Exercise prompt: Each line below from the one containing "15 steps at" through the one containing "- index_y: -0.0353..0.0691" should be output exactly as it stands, and no other line should appear.

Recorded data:
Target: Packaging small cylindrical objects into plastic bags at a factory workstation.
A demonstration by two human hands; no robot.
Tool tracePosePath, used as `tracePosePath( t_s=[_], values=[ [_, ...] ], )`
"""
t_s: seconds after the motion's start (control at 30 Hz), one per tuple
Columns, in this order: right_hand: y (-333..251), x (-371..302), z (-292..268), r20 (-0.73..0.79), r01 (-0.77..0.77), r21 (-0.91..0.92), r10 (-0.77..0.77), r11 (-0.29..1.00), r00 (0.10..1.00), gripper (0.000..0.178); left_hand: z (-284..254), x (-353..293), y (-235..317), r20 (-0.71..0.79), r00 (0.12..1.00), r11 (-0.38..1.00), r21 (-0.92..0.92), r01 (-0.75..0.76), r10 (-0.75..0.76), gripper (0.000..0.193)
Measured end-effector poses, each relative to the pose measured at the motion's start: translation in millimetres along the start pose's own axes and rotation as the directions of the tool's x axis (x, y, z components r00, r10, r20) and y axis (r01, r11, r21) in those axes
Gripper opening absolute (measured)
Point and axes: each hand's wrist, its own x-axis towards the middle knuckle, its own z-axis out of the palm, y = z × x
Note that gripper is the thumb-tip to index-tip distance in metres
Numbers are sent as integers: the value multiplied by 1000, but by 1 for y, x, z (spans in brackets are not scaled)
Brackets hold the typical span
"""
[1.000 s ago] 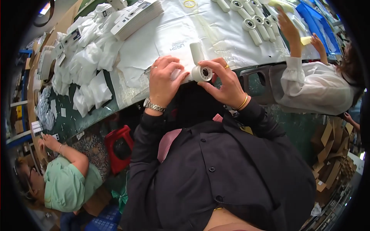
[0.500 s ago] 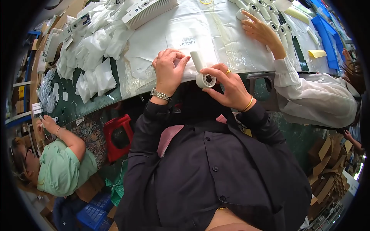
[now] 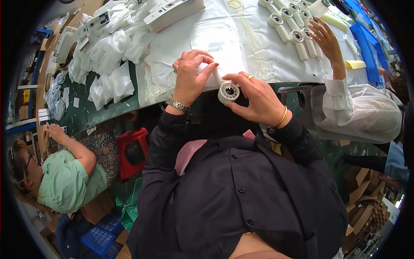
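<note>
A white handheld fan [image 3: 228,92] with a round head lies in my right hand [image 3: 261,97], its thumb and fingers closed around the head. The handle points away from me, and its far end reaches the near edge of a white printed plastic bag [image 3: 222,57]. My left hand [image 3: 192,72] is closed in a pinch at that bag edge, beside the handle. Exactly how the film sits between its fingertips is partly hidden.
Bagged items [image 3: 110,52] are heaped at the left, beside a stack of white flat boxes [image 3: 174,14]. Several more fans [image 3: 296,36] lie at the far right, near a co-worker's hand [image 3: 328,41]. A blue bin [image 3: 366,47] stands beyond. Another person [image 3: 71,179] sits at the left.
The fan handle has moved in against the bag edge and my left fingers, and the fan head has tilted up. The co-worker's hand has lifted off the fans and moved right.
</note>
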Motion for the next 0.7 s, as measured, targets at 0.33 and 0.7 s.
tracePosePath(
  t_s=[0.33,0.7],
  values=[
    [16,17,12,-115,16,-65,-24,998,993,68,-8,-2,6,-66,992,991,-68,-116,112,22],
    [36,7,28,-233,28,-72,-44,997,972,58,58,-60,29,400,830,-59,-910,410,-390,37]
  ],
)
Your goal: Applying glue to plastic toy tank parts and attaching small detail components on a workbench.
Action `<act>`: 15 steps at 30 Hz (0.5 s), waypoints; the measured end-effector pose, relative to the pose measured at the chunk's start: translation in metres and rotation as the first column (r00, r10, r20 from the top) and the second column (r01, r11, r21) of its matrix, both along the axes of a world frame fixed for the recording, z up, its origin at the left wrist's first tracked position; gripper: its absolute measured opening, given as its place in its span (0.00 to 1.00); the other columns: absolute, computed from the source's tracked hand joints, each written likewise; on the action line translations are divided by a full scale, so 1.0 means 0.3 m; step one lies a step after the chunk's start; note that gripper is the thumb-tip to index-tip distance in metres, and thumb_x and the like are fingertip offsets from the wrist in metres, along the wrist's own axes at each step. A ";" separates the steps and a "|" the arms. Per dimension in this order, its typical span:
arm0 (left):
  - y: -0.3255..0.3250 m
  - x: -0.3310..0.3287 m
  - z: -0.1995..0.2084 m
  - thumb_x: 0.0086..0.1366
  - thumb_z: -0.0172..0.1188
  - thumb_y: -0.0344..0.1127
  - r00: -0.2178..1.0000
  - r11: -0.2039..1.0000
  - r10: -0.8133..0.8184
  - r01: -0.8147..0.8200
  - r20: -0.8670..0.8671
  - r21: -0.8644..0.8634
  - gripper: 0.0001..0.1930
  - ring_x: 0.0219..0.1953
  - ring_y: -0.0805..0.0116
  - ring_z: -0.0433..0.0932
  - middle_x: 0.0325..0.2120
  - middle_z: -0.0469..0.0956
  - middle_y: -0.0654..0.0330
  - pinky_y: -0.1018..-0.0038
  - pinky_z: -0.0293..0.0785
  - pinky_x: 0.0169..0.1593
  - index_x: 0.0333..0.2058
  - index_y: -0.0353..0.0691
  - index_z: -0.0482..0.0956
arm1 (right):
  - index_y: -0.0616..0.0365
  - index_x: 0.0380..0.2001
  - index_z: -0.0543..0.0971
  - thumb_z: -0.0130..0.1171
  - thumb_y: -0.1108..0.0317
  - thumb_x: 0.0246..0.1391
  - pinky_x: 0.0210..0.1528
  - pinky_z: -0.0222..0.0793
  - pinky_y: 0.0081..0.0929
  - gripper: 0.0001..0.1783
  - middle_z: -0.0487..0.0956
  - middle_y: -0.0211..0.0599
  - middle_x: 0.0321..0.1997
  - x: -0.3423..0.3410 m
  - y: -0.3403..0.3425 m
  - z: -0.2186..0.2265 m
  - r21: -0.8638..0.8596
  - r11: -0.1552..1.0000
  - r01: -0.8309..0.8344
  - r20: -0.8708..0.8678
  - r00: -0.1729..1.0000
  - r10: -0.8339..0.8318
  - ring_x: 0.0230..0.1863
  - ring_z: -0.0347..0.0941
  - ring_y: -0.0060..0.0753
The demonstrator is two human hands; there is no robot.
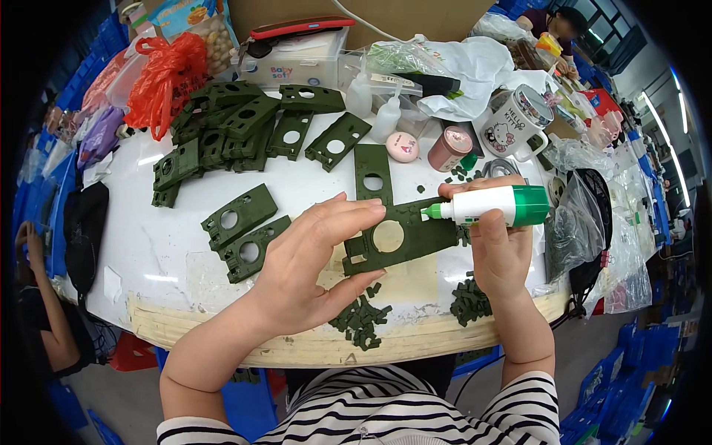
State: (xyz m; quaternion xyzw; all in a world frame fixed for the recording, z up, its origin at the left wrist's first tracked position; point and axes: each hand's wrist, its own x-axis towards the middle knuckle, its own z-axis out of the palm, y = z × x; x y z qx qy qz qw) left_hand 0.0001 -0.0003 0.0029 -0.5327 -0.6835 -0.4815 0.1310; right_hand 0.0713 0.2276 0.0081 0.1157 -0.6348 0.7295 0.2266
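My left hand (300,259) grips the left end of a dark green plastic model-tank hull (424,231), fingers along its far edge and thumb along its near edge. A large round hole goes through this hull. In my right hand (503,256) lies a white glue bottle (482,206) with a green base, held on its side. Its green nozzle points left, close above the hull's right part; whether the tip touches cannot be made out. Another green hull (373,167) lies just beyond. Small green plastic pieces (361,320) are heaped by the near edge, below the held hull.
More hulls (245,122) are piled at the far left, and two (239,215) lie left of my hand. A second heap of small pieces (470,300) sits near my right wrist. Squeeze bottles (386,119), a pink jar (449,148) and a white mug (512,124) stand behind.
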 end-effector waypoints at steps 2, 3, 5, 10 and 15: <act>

Response area:
Action `<act>`: 15 steps at 30 Hz (0.5 s), waypoints; the measured end-effector pose, relative to the pose measured at the chunk's start: translation in metres and rotation as the first column (r00, r10, r20 from the top) and the second column (r01, r11, r21) of its matrix, both along the axes of a world frame fixed for the recording, z up, its origin at the left wrist's first tracked position; gripper: its absolute measured opening, given as its place in its span (0.00 to 1.00); the other columns: absolute, computed from the source's tracked hand joints, each written likewise; on the action line translations are divided by a full scale, so 1.0 means 0.3 m; step one lies a step after the chunk's start; note that gripper is the thumb-tip to index-tip distance in metres, and thumb_x and the like are fingertip offsets from the wrist in metres, along the wrist's own axes at each step. A ";" separates the steps and a "|" the arms. Per dimension in this order, its typical span:
arm0 (left):
  - y: -0.3255..0.3250 m
  - x: -0.3310..0.3287 m
  - z: -0.1995..0.2084 m
  - thumb_x: 0.0086..0.1366
  - thumb_z: -0.0172..0.1188
  - thumb_y: -0.0344..0.1127
  - r00: -0.2178..1.0000
  - r11: -0.2039..1.0000
  - r10: -0.8133..0.8184
  - r01: -0.8147..0.8200
  - r20: -0.8670..0.8671
  - r21: -0.8644..0.8634
  - gripper: 0.0001..0.1930
  - ring_x: 0.0219..0.1953
  - ring_y: -0.0805..0.0116
  - ring_z: -0.0433..0.0932
  - middle_x: 0.0325..0.2120
  - middle_z: -0.0469..0.0956
  - middle_y: -0.0654..0.0330
  - pinky_y: -0.1018..-0.0038
  - pinky_z: -0.0293..0.0785
  - pinky_x: 0.0169..0.1593
  - index_x: 0.0333..0.2058
  - index_y: -0.0353..0.0691

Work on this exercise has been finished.